Before you start: know what actually uses storage

  • Google Account storage is shared across Google Photos, Google Drive, and Gmail.
  • Deleting a photo from your device gallery does not necessarily delete the backed-up copy in Google Photos (and vice versa), depending on your setup.
  • Removing items from Google Photos won’t free space until they’re also removed from the Trash/Bin (or it expires).

Step 1: Check what’s consuming your storage

Start by confirming whether Photos is the main culprit and identify the largest items first.

  1. Open Google Photos (web or mobile).
  2. Go to Settings (or your profile menu) and look for Storage or Manage storage.
  3. Review categories such as large photos & videos, blurry photos, screenshots, and unsupported videos (labels vary by device/app version).

Tip: Prioritize videos—a handful of long clips can equal thousands of photos in storage usage.

Step 2: Use “Manage storage” to delete the biggest, easiest wins

Google Photos typically surfaces items that are safe to review in bulk. Work through in this order:

  1. Large videos and photos: sort by size and remove obvious duplicates, long videos you don’t need, or accidental recordings.
  2. Screenshots: these add up quickly and are often disposable after a short time.
  3. Blurry photos: you can usually delete these confidently after a quick glance.

When you delete, remember you’re moving items to the Trash/Bin—not freeing storage immediately.

Step 3: Empty the Trash/Bin to actually reclaim space

This is the most-missed step. If you don’t empty the Trash/Bin, storage may not drop (or may drop only after the retention period).

  1. In Google Photos, open Library (or the main menu).
  2. Select Trash / Bin.
  3. Choose Empty Trash (or permanently delete selected items).

Warning: Once permanently deleted, items are typically not recoverable.

Step 4: Convert existing backups to a space-saving quality (when available)

If your account/app offers an option to store media in a more storage-efficient quality, you may be able to reduce space usage without deleting your library. Look for a setting that converts existing items to a compressed/storage saver format.

  • This can be a high-impact option if you have years of uploads.
  • Expect the process to take time; it may not be instant.

Step 5: Prevent the problem from returning

Freeing space once is helpful—keeping it free is better. A few practical habits:

  • Review backup folders on Android: messaging app media, WhatsApp images, and downloads can balloon your library.
  • Limit video backup if you record lots of long clips.
  • Set a monthly cleanup reminder to delete screenshots and duplicates.
  • Check Gmail and Drive if storage is still tight—large attachments and Drive files can be the hidden cause.
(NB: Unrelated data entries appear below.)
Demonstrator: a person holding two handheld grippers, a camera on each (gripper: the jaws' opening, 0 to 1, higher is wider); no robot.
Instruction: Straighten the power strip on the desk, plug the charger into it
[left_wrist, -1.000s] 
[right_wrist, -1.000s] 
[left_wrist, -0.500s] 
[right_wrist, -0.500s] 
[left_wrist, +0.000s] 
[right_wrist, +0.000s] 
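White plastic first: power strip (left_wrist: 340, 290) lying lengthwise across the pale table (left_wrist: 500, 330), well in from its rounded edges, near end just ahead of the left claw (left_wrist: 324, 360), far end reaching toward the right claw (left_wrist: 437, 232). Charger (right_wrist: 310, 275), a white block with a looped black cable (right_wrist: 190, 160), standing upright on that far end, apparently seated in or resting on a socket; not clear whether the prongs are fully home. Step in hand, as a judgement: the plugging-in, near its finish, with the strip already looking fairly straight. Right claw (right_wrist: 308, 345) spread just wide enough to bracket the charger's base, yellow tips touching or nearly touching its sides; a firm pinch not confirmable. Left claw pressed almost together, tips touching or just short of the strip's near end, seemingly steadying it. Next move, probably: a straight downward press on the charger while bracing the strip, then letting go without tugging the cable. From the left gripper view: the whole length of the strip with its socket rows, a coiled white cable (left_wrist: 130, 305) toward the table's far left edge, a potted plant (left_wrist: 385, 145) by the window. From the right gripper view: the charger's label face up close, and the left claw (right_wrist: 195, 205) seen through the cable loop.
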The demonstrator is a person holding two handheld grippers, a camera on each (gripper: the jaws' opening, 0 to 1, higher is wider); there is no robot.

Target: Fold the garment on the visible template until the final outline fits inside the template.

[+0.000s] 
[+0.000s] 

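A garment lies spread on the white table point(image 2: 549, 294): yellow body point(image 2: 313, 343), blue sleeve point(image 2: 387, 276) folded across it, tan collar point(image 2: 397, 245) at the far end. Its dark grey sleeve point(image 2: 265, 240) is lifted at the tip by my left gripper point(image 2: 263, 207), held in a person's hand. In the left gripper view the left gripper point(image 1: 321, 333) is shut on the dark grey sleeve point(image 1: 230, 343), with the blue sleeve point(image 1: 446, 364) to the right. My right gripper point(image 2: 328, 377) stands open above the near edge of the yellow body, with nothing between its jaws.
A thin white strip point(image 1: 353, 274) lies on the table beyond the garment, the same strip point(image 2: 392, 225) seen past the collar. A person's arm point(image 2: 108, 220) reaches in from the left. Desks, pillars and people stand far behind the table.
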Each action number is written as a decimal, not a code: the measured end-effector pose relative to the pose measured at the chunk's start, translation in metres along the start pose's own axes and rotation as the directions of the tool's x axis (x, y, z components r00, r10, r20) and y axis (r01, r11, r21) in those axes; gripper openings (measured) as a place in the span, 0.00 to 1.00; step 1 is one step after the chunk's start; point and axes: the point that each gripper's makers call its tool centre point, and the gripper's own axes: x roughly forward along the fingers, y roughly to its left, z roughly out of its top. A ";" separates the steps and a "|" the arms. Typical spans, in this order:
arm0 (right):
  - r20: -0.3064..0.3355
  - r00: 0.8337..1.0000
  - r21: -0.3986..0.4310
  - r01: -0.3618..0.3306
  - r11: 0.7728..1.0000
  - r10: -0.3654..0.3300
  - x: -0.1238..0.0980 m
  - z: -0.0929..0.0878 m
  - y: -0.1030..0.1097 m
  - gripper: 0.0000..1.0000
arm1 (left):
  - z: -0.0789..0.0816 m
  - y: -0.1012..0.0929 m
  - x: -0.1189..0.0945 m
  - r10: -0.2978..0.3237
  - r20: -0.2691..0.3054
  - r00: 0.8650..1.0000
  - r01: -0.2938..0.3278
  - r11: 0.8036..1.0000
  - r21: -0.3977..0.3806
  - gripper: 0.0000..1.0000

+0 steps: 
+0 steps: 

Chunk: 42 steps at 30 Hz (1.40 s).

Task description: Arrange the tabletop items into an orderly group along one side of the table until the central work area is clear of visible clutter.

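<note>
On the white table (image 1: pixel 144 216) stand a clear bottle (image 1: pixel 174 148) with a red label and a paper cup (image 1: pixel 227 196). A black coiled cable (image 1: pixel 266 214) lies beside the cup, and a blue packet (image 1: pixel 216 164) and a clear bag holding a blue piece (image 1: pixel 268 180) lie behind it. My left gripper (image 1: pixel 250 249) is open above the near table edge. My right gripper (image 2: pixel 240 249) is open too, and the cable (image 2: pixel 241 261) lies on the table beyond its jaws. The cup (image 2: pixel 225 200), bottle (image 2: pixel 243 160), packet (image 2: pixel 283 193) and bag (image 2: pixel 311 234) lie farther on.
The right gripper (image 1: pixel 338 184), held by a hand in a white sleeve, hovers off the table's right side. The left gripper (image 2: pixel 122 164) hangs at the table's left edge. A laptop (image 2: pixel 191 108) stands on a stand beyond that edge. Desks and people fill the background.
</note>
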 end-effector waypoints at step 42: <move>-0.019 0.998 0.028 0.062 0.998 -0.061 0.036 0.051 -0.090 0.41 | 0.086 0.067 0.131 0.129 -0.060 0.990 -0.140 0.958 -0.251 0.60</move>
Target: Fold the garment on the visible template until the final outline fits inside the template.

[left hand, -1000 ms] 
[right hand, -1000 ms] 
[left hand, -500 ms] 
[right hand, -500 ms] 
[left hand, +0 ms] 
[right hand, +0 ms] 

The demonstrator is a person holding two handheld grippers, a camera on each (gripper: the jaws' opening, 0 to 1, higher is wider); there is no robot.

Quick checklist: fastest way to free space today

  1. Open Google Photos → Manage storage.
  2. Delete large videos and screenshots first.
  3. Go to Trash/Bin → Empty.
  4. Confirm available storage has increased (may take a short while to update).

If you want to be extra safe, download a copy of any irreplaceable items before permanently deleting—especially long videos that may not exist anywhere else.